Backups before features

hard

Learn with your AI

Open this lesson in your favourite AI. It'll walk you through the why, explain the demo, and quiz you on the try-it list.

Open in Claude Open in ChatGPT

Why this matters

On Day 0 your service has no users, so losing the DB feels theoretical. By the time you have 1,000 paying users, losing the DB is the company. The backup conversation must happen at Day 0 because it's a five-minute task then and a multi-week project at 100k users. Three things matter: (1) automated daily backups, (2) the backups are stored off the server they came from, and (3) you have actually restored from one. If you haven't restored, you don't have backups — you have a directory of files that might be backups.

Demo

Managed Postgres providers (RDS, Supabase, Neon, DigitalOcean, Crunchy) all do automated daily snapshots — for free or near-free — and PITR (point-in-time recovery) on the paid tier. Use it. If you're self-hosting, set up pg_dump on a cron writing to S3, with a 14-30 day rolling retention. Then schedule a quarterly restore drill: spin up an empty DB, restore the latest backup into it, run a couple of queries. The drill is the part everyone skips, and the part that turns 'we have backups' from a hope into a fact.

# /etc/cron.daily/pg-backup.sh — self-hosted Postgres
#!/bin/bash
set -euo pipefail
TS=$(date -u +%Y-%m-%dT%H-%M-%SZ)
DUMP_FILE=/tmp/pg-backup-$TS.sql.gz

# 1. Dump and compress in one pipe — never touches disk uncompressed
pg_dump "$DATABASE_URL" | gzip > "$DUMP_FILE"

# 2. Encrypt before it leaves the box
gpg --batch --yes --passphrase-file /etc/backup-pass --symmetric "$DUMP_FILE"
rm "$DUMP_FILE"

# 3. Push to off-box storage
aws s3 cp "$DUMP_FILE.gpg" "s3://my-backups/postgres/$TS.sql.gz.gpg"

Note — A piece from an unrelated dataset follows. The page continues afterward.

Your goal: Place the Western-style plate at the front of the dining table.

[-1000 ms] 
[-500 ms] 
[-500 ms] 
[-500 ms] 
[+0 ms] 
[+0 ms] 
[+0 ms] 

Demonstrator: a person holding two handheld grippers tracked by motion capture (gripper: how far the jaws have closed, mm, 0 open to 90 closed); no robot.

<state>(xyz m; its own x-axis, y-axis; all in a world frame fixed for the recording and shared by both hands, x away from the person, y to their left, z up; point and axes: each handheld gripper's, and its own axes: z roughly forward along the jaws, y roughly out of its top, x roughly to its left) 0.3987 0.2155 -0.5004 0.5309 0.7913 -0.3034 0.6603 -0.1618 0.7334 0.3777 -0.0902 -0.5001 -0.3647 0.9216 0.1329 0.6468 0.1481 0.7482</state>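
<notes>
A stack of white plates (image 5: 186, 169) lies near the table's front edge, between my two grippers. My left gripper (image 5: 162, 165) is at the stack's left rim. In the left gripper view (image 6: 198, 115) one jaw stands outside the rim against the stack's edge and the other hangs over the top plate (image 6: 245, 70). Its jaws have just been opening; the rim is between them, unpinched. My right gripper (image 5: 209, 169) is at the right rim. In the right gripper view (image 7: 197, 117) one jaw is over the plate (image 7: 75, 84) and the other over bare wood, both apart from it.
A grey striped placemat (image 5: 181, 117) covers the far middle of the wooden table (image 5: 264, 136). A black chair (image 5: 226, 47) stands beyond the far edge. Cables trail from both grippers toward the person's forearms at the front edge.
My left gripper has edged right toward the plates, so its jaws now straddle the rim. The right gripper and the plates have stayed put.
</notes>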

# 4. Prune anything older than 30 days
aws s3 ls s3://my-backups/postgres/ \
  | awk '{print $4}' \
  | sort -r | tail -n +31 \
  | xargs -I{} aws s3 rm "s3://my-backups/postgres/{}"

# Test the restore quarterly. The script below isn't enough — you have to actually run it.

Run: node main.js

Try it yourself

Confirm your managed DB has automated daily snapshots enabled (or set up pg_dump on a cron). Note where the backups physically live — they should NOT be on the same machine as your DB.

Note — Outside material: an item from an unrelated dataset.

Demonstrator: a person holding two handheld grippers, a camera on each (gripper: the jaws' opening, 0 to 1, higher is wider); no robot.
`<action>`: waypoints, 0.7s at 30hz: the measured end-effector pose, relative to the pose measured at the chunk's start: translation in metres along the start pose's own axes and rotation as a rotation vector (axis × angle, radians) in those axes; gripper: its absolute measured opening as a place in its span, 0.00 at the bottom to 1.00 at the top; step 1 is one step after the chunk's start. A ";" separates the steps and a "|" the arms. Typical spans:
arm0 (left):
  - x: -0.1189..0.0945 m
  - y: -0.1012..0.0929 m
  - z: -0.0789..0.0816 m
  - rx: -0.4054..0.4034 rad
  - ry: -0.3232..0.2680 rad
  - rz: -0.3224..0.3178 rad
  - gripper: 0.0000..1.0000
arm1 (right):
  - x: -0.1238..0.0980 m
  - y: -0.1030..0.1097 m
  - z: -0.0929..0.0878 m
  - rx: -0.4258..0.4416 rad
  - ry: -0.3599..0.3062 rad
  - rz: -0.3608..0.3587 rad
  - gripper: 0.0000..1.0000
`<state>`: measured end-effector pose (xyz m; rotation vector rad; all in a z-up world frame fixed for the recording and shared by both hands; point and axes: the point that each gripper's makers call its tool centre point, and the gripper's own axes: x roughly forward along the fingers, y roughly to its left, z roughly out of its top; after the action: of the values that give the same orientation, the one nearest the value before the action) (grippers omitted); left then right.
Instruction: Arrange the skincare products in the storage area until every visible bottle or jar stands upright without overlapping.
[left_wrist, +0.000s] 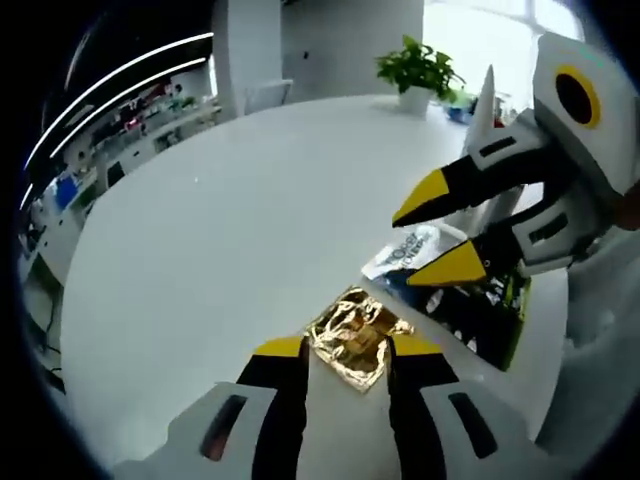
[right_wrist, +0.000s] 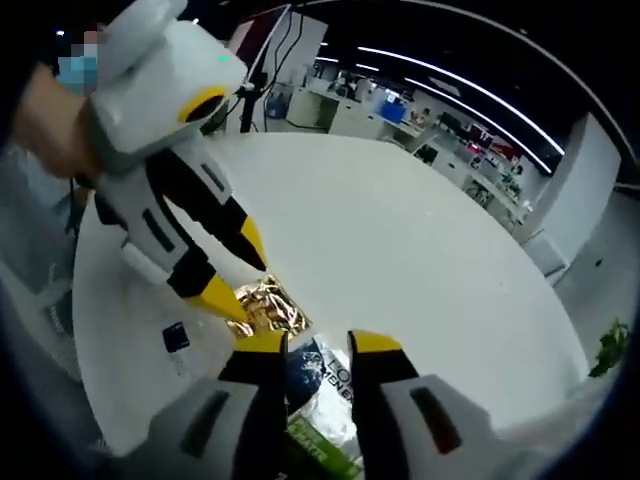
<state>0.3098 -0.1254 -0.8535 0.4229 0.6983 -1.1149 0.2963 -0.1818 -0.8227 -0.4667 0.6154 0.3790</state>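
A crumpled gold foil packet lies on the white table, right between the yellow tips of my left gripper, whose jaws stand apart around it. My right gripper comes in from the right, open, over a white and blue sachet. In the right gripper view the same sachet lies between the tips of the right gripper. The left gripper hangs open above the gold packet.
A green and black packet lies near the table edge beside the sachet. A small dark item rests on the table. A potted plant stands at the far rim. A person's hand holds the left gripper.
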 end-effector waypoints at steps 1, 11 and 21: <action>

Pick one backup at random. Restore it into a fresh empty Postgres on your laptop. Run SELECT count(*) FROM users; — does the number match prod, minus the last day's growth? If it errors, your backup is broken.

Add a quarterly calendar reminder titled 'Restore drill'. The reminder is the discipline, not the backup itself.

Calculate your RPO and RTO: how much data can you lose (RPO — usually 5 min to 24 hours) and how long can you be down restoring (RTO — usually 15 min to a few hours)? Write these on the company's incident doc.

Prompt your AI

Use these three in order. Each builds on the one before.

1. Basics & terminology

Explain RPO, RTO, PITR, and the difference between a logical dump (pg_dump) and a physical backup (pg_basebackup / managed snapshot). When is each one the right choice?

2. Why it works (the mechanism)

Walk me through what happens during a Postgres PITR: how does WAL archiving work, what does the DB do when you say 'restore to 2pm yesterday', and where can it go wrong?

3. Advanced — application & what's next

I want an RPO of 5 minutes and RTO of 15 minutes for a 200 GB Postgres on a managed provider. Cost is a real constraint. Design the backup + replica + restore-drill setup and estimate the monthly cost.